The historical circumstances of New Delhi's current engagement
with the ASEAN states seem to have impelled the Vajpayee
administration to invoke the benign images of India's
civilisational links with parts of South East Asia. While there
is nothing inherently wrong with this, New Delhi should strive to
package its `Look East' policy with much more economic and
political substance and much less cultural sentiment. An
unsustained move in this direction was first made by Mr. P. V.
Narasimha Rao, former Prime Minister, and Mr. Vajpayee has now
sought to set the right tone. But the specifics of his tour of
Vietnam and Indonesia, especially those concerning planned
defence linkages, need to be propagated with much sensitivity so
as to guard against misperceptions in the wider region itself and
beyond.
As the largest member of the ASEAN, Indonesia deserves to be
befriended on other grounds as well, given especially the
economic and political challenges of its endeavour to become a
full-fledged democracy under its President, Mr.
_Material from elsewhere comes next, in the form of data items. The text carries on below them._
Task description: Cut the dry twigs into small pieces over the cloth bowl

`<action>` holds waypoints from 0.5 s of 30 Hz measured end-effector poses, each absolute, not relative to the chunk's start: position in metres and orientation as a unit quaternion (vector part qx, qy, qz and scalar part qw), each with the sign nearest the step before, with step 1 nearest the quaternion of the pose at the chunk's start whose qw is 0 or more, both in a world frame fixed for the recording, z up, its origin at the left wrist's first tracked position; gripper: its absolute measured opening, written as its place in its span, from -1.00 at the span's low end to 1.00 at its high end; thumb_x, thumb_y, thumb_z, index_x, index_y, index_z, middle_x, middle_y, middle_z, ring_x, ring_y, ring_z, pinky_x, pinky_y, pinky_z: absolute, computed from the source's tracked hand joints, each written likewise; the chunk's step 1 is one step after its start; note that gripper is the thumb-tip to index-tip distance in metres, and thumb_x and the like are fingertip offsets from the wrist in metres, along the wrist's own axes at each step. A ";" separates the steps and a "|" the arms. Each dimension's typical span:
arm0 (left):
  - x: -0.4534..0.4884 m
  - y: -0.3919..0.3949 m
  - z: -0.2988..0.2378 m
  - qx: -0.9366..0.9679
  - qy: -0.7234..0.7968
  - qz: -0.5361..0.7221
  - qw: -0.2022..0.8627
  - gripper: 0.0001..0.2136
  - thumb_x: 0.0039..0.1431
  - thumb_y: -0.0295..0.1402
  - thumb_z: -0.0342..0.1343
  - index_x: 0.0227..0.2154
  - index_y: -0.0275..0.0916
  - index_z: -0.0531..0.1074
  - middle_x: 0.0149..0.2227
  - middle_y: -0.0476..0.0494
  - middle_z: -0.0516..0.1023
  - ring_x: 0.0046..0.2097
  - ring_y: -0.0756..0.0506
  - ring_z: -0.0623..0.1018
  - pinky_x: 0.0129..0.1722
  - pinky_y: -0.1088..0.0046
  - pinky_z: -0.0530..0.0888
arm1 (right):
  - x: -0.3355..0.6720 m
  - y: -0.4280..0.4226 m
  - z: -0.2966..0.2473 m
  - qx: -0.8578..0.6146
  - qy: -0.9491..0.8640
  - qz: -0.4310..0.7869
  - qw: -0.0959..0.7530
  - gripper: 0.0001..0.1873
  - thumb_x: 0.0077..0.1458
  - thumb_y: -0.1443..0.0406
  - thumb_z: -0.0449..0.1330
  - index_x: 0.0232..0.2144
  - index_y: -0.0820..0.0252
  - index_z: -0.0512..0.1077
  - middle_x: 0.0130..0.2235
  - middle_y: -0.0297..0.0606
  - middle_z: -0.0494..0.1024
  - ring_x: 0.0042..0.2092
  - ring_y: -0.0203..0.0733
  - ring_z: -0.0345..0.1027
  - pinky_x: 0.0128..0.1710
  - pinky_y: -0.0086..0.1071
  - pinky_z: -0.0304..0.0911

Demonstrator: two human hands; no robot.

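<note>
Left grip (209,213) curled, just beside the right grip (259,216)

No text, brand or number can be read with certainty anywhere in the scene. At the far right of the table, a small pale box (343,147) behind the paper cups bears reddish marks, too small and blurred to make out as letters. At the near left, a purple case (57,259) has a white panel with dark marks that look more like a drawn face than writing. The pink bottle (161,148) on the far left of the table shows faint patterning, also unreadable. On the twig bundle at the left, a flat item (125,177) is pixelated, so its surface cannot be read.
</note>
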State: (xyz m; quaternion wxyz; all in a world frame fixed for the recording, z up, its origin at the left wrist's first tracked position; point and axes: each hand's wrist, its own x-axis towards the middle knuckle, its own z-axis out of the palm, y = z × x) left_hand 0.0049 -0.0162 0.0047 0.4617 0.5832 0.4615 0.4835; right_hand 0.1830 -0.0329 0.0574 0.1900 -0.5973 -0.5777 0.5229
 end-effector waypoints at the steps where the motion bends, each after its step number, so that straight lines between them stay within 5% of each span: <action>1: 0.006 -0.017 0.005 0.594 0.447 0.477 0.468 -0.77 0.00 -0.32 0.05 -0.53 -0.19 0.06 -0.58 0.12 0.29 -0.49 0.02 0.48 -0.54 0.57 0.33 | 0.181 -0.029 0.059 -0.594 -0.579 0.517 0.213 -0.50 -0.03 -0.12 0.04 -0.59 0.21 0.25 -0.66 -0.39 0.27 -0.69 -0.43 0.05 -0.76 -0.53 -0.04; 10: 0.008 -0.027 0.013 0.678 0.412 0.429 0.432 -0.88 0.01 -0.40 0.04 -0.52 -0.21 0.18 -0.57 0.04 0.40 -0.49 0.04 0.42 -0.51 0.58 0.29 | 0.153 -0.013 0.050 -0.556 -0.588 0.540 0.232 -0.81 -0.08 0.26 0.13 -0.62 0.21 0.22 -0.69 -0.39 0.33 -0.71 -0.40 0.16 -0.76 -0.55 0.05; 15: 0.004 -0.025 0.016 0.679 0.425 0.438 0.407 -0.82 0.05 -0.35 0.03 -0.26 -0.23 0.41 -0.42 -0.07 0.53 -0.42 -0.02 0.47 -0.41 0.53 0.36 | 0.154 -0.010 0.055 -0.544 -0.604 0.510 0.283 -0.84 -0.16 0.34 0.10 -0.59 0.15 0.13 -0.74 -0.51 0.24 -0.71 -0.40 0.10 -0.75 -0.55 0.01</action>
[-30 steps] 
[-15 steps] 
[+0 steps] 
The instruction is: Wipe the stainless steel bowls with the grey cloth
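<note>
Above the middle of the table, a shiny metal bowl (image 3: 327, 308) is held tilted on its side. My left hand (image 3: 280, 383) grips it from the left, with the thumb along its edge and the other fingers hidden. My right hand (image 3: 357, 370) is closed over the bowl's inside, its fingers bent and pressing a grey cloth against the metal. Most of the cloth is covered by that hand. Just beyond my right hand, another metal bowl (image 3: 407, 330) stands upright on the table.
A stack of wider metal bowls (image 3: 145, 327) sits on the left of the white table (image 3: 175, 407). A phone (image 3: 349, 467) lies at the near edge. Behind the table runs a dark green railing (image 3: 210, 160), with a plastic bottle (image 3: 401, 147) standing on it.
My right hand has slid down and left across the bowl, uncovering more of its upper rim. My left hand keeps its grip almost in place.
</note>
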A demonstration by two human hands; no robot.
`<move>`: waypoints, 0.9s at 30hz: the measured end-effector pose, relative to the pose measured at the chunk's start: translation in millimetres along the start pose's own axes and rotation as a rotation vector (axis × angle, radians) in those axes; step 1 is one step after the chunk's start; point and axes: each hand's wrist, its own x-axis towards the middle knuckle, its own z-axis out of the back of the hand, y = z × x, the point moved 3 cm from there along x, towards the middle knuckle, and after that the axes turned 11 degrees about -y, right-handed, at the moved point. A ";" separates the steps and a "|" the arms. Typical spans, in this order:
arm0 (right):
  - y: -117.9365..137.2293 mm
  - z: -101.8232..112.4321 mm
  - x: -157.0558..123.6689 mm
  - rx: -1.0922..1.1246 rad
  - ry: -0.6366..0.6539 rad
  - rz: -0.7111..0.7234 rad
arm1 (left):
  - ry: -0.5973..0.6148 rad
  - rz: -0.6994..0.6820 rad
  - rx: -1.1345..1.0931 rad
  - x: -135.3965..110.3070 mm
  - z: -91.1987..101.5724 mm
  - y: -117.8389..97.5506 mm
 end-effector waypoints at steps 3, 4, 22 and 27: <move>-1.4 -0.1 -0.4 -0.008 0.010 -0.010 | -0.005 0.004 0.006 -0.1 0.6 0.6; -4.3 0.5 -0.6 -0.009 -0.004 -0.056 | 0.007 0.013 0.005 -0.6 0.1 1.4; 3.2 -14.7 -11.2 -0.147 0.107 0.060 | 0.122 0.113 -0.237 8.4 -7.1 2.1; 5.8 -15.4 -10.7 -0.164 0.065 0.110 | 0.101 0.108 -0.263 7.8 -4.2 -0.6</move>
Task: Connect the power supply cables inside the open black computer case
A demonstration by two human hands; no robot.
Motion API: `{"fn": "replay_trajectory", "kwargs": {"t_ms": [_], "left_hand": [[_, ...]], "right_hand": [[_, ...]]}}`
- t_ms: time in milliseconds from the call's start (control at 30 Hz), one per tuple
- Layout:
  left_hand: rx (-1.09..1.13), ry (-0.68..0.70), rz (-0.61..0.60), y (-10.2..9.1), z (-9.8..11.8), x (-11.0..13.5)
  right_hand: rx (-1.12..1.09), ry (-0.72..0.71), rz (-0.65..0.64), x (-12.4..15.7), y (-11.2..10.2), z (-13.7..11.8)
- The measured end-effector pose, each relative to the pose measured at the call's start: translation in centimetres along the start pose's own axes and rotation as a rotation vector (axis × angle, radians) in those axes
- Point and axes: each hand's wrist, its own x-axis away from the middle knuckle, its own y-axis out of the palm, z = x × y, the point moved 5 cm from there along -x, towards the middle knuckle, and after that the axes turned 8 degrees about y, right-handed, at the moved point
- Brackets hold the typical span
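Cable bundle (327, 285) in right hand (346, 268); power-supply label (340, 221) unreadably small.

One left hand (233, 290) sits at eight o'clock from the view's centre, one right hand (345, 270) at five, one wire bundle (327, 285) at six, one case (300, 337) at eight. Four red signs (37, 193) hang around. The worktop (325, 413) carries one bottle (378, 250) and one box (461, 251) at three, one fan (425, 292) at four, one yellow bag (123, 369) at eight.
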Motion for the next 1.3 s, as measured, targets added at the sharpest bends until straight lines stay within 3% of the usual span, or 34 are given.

Abdurrahman
Wahid. New Delhi's new defence-related tie-up with Jakarta does
not certainly measure up at this stage as a strategic partnership
despite the move to set up a joint commission and
institutionalise bilateral dialogue. Similarly, the latest ideas
about a systematic military cooperation between Hanoi and New
Delhi, inclusive of the proposed training of Indian officers in
jungle warfare techniques in Vietnam, do not amount to a major
deal as of now. India's offer to help Vietnam in regard to its
research and development of nuclear energy for peaceful purposes
should be carried forward in a transparent fashion. More
recently, the Vajpayee administration has appeared keen on
assessing other countries in the context of their outlook on
India's credentials for permanent membership of an expandable
U.N. Security Council. Unlike in the case of the Vietnamese
leaders, Mr. Wahid's political prevarication over Indonesia's
support for India on this matter should of course be seen in the
context of Jakarta's own aspirations.